No One Cares About Public Debt
This may seem paradoxical. Because the public debt, everyone talks about it, all the time. For some it will ruin our children. For others, it is enough not to pay it so that everything goes well. There are NGOs that carry out a “citizen audit” to decide to three decimal places what fraction we will deign to pay (I should remember to talk to my banker about it). There are even conspiracy theories about the public debt, taken up by more or less serious people
But what experience shows is that when someone comes to talk to you about debt, they always have something in mind: debt is just a pretext for them.
The public debt test
If you don’t believe me, when someone comes to talk to you about the problem of debt. Ask them the following question. if he is more to the right, ask him how much the wealth tax, or the income tax , would have to be increased to reach a desirable level of debt and public deficit. If he is more on the left. Ask him how many teaching or nursing positions at the hospital. It would be wise to cut to eliminate the debt and the deficit. You can get in touch with Best Debt Advice In London
You will see, it works every time. The person on the right will inevitably tell you that increasing taxes is not a solution. That the real problem of the debt comes from the State which spends inconsiderately. That it is necessary above all to reduce public spending. The person on the left will tell you that the priority is to make those who do not pay their taxes pay. That the debt must be renegotiated, monetized by the central bank, or another solution: but certainly not to reduce public spending or social Security benefits. In short, for each of them, the debt is only the pretext to talk about what they consider to be the really important questions.

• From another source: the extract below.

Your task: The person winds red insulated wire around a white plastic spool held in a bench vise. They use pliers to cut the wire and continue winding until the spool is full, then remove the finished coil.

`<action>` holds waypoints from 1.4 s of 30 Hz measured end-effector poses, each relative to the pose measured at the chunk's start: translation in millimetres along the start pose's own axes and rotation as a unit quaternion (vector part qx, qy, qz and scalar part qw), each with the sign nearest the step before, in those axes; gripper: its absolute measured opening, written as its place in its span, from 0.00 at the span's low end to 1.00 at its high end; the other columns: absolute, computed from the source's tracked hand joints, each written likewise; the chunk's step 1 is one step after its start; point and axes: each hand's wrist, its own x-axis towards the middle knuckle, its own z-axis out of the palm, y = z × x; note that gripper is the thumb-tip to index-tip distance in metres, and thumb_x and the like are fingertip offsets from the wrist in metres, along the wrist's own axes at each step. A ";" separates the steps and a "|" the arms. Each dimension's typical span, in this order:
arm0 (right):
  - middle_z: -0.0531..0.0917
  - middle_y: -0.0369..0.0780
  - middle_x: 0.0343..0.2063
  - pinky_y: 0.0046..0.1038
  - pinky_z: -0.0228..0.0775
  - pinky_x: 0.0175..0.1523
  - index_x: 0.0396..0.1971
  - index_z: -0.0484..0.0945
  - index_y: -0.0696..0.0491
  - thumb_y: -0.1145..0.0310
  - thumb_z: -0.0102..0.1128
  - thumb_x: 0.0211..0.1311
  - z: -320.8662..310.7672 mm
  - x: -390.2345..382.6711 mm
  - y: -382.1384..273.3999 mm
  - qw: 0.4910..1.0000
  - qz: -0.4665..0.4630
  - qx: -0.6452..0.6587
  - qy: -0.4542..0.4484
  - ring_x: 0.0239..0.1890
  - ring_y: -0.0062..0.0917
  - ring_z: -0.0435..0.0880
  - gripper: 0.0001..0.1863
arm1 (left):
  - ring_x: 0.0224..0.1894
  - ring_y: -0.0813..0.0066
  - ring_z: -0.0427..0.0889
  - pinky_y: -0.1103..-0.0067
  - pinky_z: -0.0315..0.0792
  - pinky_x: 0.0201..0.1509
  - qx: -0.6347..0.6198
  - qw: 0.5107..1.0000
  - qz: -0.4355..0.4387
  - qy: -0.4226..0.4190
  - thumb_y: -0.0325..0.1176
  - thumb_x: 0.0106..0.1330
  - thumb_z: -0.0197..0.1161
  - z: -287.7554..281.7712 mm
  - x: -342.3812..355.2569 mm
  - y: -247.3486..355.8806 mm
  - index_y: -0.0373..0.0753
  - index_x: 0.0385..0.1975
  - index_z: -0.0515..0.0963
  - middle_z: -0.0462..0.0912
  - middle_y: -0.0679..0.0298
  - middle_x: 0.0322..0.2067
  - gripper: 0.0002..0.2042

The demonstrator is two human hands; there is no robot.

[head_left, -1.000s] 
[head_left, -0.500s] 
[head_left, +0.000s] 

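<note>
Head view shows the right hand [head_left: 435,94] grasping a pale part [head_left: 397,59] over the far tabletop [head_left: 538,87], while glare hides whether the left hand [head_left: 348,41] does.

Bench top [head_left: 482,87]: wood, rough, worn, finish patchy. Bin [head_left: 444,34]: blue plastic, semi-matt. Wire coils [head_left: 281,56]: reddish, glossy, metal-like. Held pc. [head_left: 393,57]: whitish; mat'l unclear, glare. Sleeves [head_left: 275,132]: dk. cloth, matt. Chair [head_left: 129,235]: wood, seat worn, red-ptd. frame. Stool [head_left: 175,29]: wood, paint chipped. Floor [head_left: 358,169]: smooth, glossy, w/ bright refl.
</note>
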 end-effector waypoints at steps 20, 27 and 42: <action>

You do not believe me? So look at the business institute , which tweeted yesterday (see the image that illustrates this post) “public debt: why it must be reduced in the interest of all” with a link to click. You click on the link and what do you find? a long paper entitled ” why we must reduce public spending , in the interest of all “.
In both cases, the debt serves the same purpose: to draw attention to another problem. Institutional questions in the euro zone do not interest the general public very much (and this is deplorable); few people really want to go into the details of the reduction in public spending. Without the debt, these subjects would attract less attention.
Is there a real debt problem?
There are, however, countries which are suffering because of their debt. All the countries of the euro zone. Which have suffered the brunt of the consequences of the crisis. Starting with Greece. But their problems do not really come from the debt itself. Rather from the euro zone itself, its functioning and the policies that result from it. Japan bears a much higher level of indebtedness than all the countries of the euro zone, without this penalizing it particularly. The debts are the consequence of these dysfunctions of the euro zone , even if it is necessary to repeat it often.
More generally, debt is a way of financing public expenditure, like taxes, which has advantages and disadvantages, like taxes too. It has a cost: the interest that the government must pay. It involves a risk: if investors suddenly refuse to buy back the debt when it is renewed. The country must instantly equalize public spending and revenue, which is painful.
But wanting to eliminate debt instantly on the pretext. That in the distant future one might have to do so painfully is no more convincing. Than recommending that everyone stop drinking alcohol on the pretext that it is possible to become an alcoholic.
Criticism of public debt is steeped in contradictions. On the one hand, the debt is presented as a “facility” which allows governments to satisfy their spending instincts. On the other, the investors who buy the debt are presented as bogeymen (foreigners, of course) ready to devour us. The reality is simpler. Debt buyers want to be repaid, and pay attention to how the debt-ridden government behaves. They therefore play a protective role.
The real question
If you think that public spending is too high, or not very effective, do you think the situation would be better if this spending was entirely financed by taxes, without public debt? It’s unlikely. First, it is always possible for a government to raise taxes, even if it is painful; politically, it is enough to carefully choose the people who will bear the bulk of this tax increase, among the political adversaries.
Second, if public debt has a cost, so do taxes. They reduce incentives to produce and work, and ultimately growth. And this cost is worse than that of indebtedness, because it is much more insidious and invisible, unlike the cost of debt which appears explicitly in the public accounts.
It is perfectly legitimate to wonder about the amount and effectiveness of public spending, good reasons to think that it would be easy to do as well by spending less. But approaching this subject solely from the angle of debt and the urgency of reducing it only leads to nonsense . Because since we got excited about the debt with great counter blows and alarmist speeches, very exactly nothing has happened.